Arcee, an AI start-up, has announced the launch of Arcee-Supernova, the best instruction-following model in the world, which you can also deploy into your private cloud. In other words, you don’t have to rely on API’s and Microsoft’s ‘good word’ that your data won’t be stolen.

But it’s a model packed with unique surprises.

Thus, in just one article, you will be presented with many of the most advanced post-training techniques, soon to be a staple of the industry, such as model merging or synthetic data generation at scale.

In essence, Supernova embodies the Generative AI deployment form factor enterprises should aspire to. Here’s why.

Take The Easy Route… or The Best Route

Starting your Generative AI journey as a user or enterprise with OpenAI or Anthropic is a no-brainer. They offer the best all-around models, have the best ‘AI branding’ (facilitating discussions with your CEO or most direct boss to enable budgets), and take literally minutes to get started.

However, they have two issues that, to me, are deal-breakers in most enterprise cases.

  1. Data security: For ChatGPT or Claude to work with your data, it is inevitably exposed to the Internet, as the models you’re using are hosted in cloud data centers in Iowa or Phoenix (they are literally there). While some advanced ‘remedies’ are offered, this is a clear cybersecurity risk for your data.

This is why most GenAI deployments don’t proceed into the production phase, even above hallucination risks.

  1. Very limited fine-tuning: If you’ve read my issue on augmented LLMs, you will realize that I believe—and plentiful data supports this view—fine-tuning remains the key performance unlocker. And while private companies offer fine-tuning, it’s expensive because it requires full model retraining, which is like killing flies with cannon balls.

And while the reasons why data security is an issue are self-explanatory, fine-tuning is more nuanced.

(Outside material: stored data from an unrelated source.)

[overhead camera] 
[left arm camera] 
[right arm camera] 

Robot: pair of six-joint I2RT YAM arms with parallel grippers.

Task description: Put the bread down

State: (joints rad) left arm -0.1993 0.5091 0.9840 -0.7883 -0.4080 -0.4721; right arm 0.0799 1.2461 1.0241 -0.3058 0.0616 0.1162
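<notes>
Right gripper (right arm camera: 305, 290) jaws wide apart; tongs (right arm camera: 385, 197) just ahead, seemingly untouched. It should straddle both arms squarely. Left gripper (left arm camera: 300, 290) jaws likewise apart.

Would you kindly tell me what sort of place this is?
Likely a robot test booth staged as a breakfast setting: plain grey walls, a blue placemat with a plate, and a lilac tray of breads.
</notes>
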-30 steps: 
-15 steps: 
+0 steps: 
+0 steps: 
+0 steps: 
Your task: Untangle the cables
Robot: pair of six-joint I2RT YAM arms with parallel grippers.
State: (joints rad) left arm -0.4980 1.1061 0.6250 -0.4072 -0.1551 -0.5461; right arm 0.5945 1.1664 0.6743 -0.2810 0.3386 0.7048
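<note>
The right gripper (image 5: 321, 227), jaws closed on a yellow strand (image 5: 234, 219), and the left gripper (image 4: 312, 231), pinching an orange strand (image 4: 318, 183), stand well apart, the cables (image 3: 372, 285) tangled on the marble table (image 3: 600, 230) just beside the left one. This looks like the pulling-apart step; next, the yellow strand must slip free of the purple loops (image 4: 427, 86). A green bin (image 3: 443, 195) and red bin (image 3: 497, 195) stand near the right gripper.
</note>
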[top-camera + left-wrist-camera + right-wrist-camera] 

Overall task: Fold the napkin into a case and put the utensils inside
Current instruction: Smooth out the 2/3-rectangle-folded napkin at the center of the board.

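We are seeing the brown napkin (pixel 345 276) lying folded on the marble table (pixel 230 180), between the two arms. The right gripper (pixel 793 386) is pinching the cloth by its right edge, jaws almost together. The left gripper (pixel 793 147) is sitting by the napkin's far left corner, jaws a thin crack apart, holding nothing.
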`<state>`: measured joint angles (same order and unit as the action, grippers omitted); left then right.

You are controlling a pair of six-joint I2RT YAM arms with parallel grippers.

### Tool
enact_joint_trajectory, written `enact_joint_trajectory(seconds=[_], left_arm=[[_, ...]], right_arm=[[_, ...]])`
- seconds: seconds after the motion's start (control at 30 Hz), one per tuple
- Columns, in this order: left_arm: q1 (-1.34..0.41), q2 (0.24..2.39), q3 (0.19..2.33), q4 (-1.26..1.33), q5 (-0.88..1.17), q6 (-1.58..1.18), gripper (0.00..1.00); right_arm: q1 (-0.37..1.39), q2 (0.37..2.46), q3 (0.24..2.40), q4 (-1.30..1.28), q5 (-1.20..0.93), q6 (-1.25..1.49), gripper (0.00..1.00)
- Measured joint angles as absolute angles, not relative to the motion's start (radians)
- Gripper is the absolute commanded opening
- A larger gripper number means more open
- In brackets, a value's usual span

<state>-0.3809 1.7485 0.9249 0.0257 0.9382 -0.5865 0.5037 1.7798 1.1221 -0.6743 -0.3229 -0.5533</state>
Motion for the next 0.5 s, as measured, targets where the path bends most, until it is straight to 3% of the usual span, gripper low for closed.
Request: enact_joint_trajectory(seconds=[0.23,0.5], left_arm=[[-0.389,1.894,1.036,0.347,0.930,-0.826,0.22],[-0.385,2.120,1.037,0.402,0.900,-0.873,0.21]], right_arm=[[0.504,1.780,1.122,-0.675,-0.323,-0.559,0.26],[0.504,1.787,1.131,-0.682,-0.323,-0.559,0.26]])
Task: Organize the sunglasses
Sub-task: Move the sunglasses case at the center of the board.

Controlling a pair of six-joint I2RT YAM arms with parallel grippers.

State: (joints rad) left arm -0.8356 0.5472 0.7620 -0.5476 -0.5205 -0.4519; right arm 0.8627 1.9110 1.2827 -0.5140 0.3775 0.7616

Nonetheless, you’ve probably been told that frontier AI models yield the best performance. But that is a half-truth because it does not consider fine-tuning—the secret sauce.

The Secret Sauce

But first, what is fine-tuning?

In simple terms, it’s a process in which we retrain the base Large Language Model (LLM)—or any other AI model—with additional data to improve its performance on a particular use case.

As LLMs are simply compressions of patterns in the original data distribution, aka models that learn to ‘regenerate’ similar sequences of text to the ones seen during training, they depend heavily on the data to perform well.

In a pre-LLM world, this meant that for every use case, we had to train an entirely new model. Luckily, with LLMs, we have pre-trained models, like ChatGPT or Llama, a foundation where most of the heavy lifting is done for you and the model can perform ‘reasonably well’ in many tasks.

But as I’ve said many times, foundation models are good at many things, great at none.

Sadly, most people have taken the word foundation and assumed that those models are ‘good enough’ for everything. This is very convenient. Unsurprisingly, this has led to people taking the—frankly, quite comfortable—heuristic of just assuming that the larger and better the foundation model is, the better the option it is at all times.

And that’s a bare-faced lie.

While size is important and correlates to greater ‘base intelligence,’ task-specific data remains king. In other words, unless you put your data to use, you are unequivocally leaving most of the performance off the table.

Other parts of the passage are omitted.